Informes provenientes de Honduras estabelecem que o Canal 8 da televisão pública foi tomada pelas forças golpistas. Há poucos minutos Telesur anunciou que os militares hondurenhos estão cortando a eletricidade do país. Segundo informou a Ministra Rodas em Telesur: “ A comunicação telefônica e a eletricidade estão cortadas. As televisoras emitem desenhos animados e telenovelas e não informam ao povo de Honduras o que está sucedendo. “ A situação é muito parecida ao golpe de Estado de abril de 2002 contra o presidente Chavez na Venezuela, quando os meios desempenharam um papel chave, em primeiro lugar manipulando a informação como apoio ao golpe e, posteriormente, eliminando qualquer informação, uma vez que o povo começou manifestar-se e terminou por derrotar as forças golpistas regatando Chavez, que também foi seqüestrado pelos militares, e restaurando a ordem constitucional.
Honduras é uma nação que foi vítima no século passado de ditaduras e múltiples intervenções dos Estados Unidos, entre elas várias invasões militares. A última intervenção importante do governo estadunidense em Honduras aconteceu durante os anos oitenta, quando o governo de Reagan financiou esquadrões da morte e paramilitares com o fim de eliminar qualquer “ameaça comunista” em centro-américa. Naquele momento, John Negroponte era o embaixador estadunidense ante ao governo de Honduras e foi o responsável direto do financiamento e treinamento dos esquadrões da morte hondurenhos que assassinaram e desapareceram com milhares de cidadãos na região.

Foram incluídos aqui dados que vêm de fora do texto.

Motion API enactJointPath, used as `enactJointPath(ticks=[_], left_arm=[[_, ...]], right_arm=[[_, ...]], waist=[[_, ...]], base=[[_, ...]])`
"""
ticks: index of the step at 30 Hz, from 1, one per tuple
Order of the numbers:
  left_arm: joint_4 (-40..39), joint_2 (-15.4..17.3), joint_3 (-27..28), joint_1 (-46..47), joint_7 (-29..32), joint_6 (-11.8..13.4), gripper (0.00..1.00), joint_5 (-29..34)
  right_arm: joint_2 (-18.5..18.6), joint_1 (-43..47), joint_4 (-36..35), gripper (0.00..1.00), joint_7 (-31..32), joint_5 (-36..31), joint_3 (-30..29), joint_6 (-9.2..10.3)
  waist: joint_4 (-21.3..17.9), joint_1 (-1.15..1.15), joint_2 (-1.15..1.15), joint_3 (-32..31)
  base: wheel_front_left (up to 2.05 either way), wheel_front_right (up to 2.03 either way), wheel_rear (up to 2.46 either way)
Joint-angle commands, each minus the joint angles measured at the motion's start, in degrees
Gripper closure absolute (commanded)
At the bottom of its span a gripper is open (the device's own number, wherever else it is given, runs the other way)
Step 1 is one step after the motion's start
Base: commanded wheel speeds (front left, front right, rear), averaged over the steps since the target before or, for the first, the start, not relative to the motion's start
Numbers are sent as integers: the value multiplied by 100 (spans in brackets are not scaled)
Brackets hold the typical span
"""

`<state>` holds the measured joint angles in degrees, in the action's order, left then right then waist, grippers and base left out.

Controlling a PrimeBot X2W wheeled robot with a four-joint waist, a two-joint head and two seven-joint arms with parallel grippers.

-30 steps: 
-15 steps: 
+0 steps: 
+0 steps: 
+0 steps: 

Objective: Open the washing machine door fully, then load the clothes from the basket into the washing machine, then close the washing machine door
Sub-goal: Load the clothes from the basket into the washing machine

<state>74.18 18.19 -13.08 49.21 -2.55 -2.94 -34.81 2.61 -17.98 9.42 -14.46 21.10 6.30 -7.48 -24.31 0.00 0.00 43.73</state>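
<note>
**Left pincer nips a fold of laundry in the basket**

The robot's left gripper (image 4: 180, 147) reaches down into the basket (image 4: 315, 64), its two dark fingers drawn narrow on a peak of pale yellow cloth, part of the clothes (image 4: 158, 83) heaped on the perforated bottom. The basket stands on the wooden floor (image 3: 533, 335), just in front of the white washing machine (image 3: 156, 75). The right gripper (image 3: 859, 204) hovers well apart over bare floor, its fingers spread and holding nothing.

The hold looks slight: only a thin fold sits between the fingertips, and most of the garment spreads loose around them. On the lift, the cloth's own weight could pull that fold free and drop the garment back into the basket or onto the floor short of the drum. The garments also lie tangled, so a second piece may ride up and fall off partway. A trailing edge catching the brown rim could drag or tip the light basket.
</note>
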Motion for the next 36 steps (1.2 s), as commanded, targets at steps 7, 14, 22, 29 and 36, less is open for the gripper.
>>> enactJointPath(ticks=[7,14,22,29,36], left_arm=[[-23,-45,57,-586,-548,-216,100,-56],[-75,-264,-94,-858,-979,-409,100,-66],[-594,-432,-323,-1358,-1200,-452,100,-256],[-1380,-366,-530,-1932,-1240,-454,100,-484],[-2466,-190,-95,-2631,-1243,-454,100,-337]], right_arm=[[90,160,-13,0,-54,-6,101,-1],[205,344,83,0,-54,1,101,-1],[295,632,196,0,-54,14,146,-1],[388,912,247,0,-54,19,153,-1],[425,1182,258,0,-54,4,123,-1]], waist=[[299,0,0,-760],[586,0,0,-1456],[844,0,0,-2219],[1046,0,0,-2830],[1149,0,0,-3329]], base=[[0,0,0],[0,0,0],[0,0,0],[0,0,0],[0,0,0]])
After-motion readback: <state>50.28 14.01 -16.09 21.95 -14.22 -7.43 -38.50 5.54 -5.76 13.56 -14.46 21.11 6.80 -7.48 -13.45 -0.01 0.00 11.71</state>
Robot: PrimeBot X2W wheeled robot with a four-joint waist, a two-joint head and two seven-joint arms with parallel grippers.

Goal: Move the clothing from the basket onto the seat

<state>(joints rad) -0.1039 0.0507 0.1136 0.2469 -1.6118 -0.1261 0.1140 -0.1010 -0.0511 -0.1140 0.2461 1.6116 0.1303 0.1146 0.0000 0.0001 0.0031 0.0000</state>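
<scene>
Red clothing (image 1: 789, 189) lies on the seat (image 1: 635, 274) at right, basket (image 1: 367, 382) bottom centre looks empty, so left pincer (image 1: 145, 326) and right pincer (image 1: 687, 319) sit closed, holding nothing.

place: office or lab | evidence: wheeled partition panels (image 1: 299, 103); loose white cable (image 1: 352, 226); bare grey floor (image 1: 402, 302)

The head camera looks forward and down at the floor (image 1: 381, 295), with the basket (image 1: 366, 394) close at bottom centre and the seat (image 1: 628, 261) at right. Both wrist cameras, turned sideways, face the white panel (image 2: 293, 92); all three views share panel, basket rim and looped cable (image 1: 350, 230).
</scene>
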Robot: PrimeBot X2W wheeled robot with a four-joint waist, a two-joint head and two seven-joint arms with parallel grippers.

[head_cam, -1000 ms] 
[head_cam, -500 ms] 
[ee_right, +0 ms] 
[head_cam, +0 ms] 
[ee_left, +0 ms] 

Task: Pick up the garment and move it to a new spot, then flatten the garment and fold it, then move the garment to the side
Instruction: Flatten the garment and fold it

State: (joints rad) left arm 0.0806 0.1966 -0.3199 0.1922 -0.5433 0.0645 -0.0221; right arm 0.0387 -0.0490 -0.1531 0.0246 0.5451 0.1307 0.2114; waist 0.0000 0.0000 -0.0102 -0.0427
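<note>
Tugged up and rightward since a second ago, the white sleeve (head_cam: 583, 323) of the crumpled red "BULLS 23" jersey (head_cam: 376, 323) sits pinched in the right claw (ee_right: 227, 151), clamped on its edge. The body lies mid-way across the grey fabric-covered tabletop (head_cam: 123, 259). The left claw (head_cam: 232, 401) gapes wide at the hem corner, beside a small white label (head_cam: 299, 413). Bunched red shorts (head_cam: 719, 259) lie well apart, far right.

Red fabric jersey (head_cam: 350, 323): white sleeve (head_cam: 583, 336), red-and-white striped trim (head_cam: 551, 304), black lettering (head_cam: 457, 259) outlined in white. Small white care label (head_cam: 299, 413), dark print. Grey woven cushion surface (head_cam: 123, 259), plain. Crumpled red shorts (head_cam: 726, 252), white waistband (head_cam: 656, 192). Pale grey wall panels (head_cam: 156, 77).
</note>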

Na sexta-feira passada, a Organização de Estados Americanos (OEA) convocou uma reunião extraordinária com o fim de discutir a situação em Honduras. Posteriormente se emitiu um comunicado no qual condenou as ameaças à democracia e autorizou a viajem a Honduras de um grupo de representantes da OEA. Não obstante, na sexta-feira, Philip J Crowley, secretário de Estado adjunto estadunidense, se negou a definir posição do governo estadunidense com respeito ao possível golpe de Estado contra o presidente Zelaya e, em seu luar, emitiu uma ambígua declaração na qual declarava que Washington apoiava a posição do presidente Zelaya. Enquanto que a maioria dos governos latino-americanos declararam sem nenhum gênero de dúvida sua mais rotunda condenação dos planos golpistas de Honduras e seu contundente apoio ao presidente constitucionalmente eleito, o porta-voz estadunidense anunciou: “Nos preocupa a ruptura do diálogo político entre os políticos hondurenhos sobre a consulta constitucional de 28 de junho. Instamos às partes a que busquem uma solução democraticamente consensuada ao atual beco sem saída político, que seja conforme a constituição e as leis hondurenhas referentes aos princípios da Carta Democrática Inter-america.”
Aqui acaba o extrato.